The move-up market. As home values have climbed in recent years, many existing homeowners in Northern Colorado find themselves sitting on substantial amounts of equity. With that newfound wealth, the opportunity to sell and move up to a dream home has rarely been better. And as more people seize that opportunity, it will provide inventory for others looking for entry-level or mid-range options. But a note of caution — with mortgage rates beginning to inch up, and the consequential impact on buying power that would follow — that window of opportunity for move-up buyers may well be starting to close.
Investors ready to sell. Investors who own houses as income properties have long been a force in the local market. But the time may be right for many of them to take advantage of the demand and strong prices to sell off portions of their holdings. Motives can include the desire to simplify their portfolios, use profits to invest in business opportunities, or to put their kids through college.

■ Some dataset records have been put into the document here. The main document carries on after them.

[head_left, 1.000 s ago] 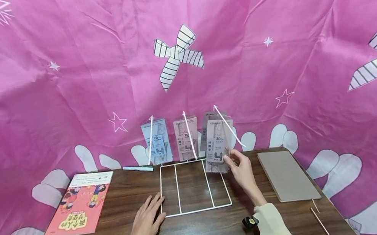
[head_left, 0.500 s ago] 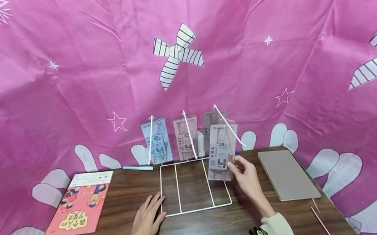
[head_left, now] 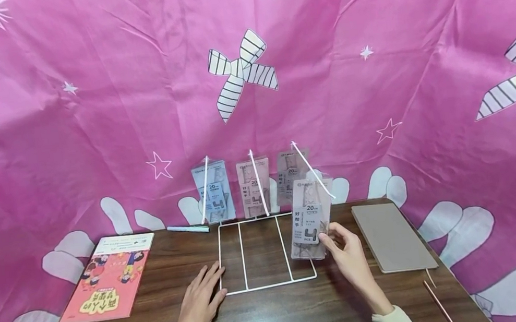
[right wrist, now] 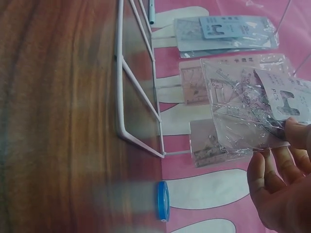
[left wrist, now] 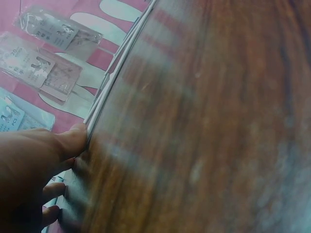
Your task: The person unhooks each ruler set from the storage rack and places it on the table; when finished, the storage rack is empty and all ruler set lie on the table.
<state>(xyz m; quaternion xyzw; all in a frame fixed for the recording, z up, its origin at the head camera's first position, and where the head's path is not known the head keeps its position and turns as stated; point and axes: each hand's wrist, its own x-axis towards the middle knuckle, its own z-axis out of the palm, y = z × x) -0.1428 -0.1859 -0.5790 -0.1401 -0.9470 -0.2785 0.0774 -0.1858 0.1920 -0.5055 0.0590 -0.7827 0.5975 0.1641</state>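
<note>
My right hand [head_left: 347, 248] pinches the lower right edge of a clear packet of rulers [head_left: 311, 218] with a pale printed card, tilted below the right prong. The prong crosses its upper part; whether the packet still hangs on it I cannot tell. Behind it hangs another greyish ruler packet [head_left: 289, 171]. Pink ruler packets [head_left: 248, 188] hang from the middle prong, blue ones [head_left: 216, 194] from the left. My left hand [head_left: 197, 304] lies on the table, fingers extended, touching the left side of the white wire rack [head_left: 243, 259]. In the left wrist view its thumb [left wrist: 73, 141] rests against the wire.
A pink book [head_left: 106, 287] lies at the left, a pale blue pen [head_left: 188, 230] behind the rack's left corner. At the right are a grey-beige notebook [head_left: 394, 241] and a copper-coloured stick [head_left: 439, 304]. A blue disc [right wrist: 163, 201] stands near the table's back edge.
My right hand has drawn the front ruler packet down, right and towards me along the prong, away from the grey one behind. My left hand has stayed in place.
</note>
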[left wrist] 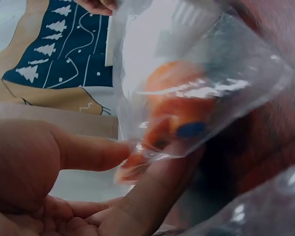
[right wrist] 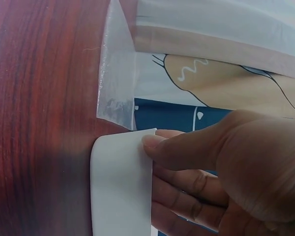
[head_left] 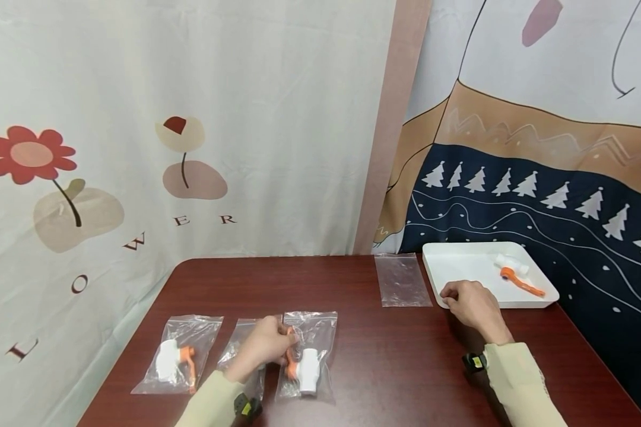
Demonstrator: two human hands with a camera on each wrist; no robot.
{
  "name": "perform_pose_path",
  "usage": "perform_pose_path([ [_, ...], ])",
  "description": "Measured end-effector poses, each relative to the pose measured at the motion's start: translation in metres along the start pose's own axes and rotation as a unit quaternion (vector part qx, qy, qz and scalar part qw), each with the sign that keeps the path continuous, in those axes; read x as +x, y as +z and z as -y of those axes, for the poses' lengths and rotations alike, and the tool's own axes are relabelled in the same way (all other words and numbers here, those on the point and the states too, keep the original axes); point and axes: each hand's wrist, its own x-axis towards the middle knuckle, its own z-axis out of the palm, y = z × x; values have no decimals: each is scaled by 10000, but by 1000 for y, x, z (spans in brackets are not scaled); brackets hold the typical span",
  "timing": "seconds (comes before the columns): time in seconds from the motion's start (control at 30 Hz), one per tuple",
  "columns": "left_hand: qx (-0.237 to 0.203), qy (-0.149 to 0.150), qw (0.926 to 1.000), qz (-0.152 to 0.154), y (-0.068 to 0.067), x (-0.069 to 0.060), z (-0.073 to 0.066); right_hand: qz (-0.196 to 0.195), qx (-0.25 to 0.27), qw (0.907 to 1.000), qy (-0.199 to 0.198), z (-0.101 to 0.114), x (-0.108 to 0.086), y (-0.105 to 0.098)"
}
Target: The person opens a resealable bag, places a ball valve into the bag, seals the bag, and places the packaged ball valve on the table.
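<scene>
My left hand [head_left: 264,346] pinches a clear zip bag [head_left: 324,332] between thumb and finger, over the orange handle inside. In this bag lies a white plastic ball valve [head_left: 309,372]; the left wrist view shows its orange handle [left wrist: 179,91] and a blue spot through the film. Another clear bag [head_left: 240,339] lies partly under my left hand, its contents hidden. At the right, my right hand [head_left: 472,305] grips the near left corner of a white tray [head_left: 459,261], thumb on the rim [right wrist: 123,172]. Inside the tray rest a white pipe-like piece [head_left: 511,264] and an orange handle [head_left: 523,283].
A third zip bag [head_left: 208,329] at the left holds another white valve [head_left: 167,360] with an orange handle. A flat zip bag [head_left: 402,280] lies left of the tray on the brown table [head_left: 384,362]. Printed curtains [head_left: 278,130] hang behind the table.
</scene>
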Motion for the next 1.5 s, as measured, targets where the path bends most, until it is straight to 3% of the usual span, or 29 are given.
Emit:
perform_pose_path([
  [0.33,856,315,9952,-341,-4,-8,-10,98,106,9999,90,1,1,-1],
  [0.43,1385,529,9869,-630,-6,-10,-15,121,95,9998,125,0,1,-1],
  [0.57,2029,835,9698,-1068,-8,-10,-26,95,84,9998,130,-1,0,-2],
  [0.67,2187,961,9633,-1222,-5,-9,-37,45,72,9999,109,-1,0,-3],
  [0.83,2042,1168,9641,-1233,4,-5,-54,20,84,9999,97,-1,0,-2],
  [1.0,1587,1531,9714,-879,14,3,-72,-30,54,9999,116,0,-1,2],
  [1.1,1391,1883,9704,-592,21,10,-81,-69,40,9999,98,1,-2,4],
  [1.33,1764,2762,9447,-100,47,30,-102,-147,-10,9999,-24,0,-3,4],
  [1.5,2253,3061,9240,426,70,44,-114,-173,-58,9998,-25,-1,-3,4],
])
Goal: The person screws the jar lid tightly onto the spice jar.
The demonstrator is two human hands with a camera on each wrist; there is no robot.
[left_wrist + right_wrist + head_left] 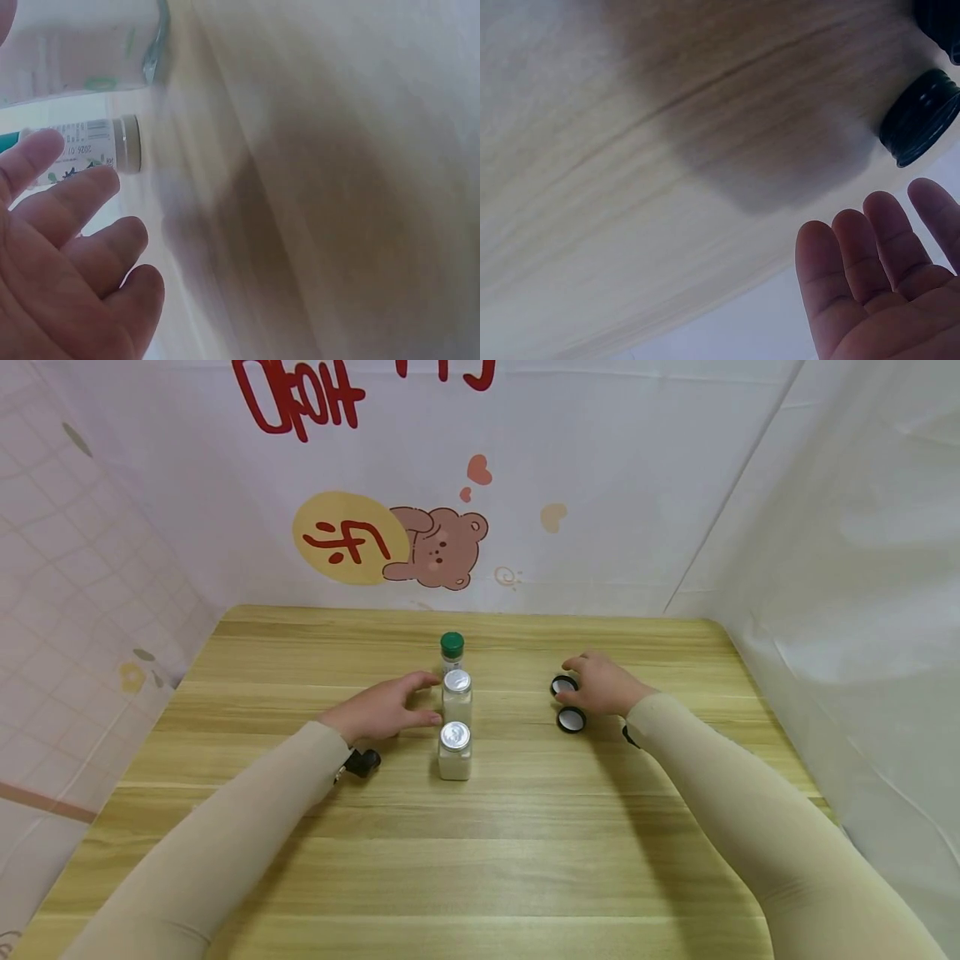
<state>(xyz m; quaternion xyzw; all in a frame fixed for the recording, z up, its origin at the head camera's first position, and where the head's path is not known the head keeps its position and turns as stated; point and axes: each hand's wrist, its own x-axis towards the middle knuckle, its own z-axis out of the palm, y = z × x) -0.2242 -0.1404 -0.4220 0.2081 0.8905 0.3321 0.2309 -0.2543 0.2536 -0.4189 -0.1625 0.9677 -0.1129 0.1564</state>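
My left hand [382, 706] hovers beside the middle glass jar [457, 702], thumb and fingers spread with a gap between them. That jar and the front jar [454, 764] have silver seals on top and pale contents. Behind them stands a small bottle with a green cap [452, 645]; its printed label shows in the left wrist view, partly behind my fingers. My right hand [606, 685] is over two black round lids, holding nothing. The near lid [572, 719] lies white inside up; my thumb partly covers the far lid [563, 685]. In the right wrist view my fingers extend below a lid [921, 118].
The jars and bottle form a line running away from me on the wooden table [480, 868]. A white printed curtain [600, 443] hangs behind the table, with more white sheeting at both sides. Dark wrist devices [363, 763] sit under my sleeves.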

The common thread tying each of these possibilities together is the ongoing demand for housing. In the face of concerns that rising mortgage rates might dampen demand around the country, we’re unlikely to feel much impact in Northern Colorado. Why? First of all, even with the recent bump, rates remain historically low. Next, people continue to want to move here for lifestyle reasons. And most importantly, continuing job growth along the Front Range keeps providing people with the wherewithal to buy a home.
The chart above compares statistics from January 2017 to January 2018 in each sub-market for the number of sales transactions and for average sales prices.
Brandon Wells is president of The Group Inc. Real Estate, employee-owned and founded in Fort Collins in 1976 with six locations in Northern Colorado.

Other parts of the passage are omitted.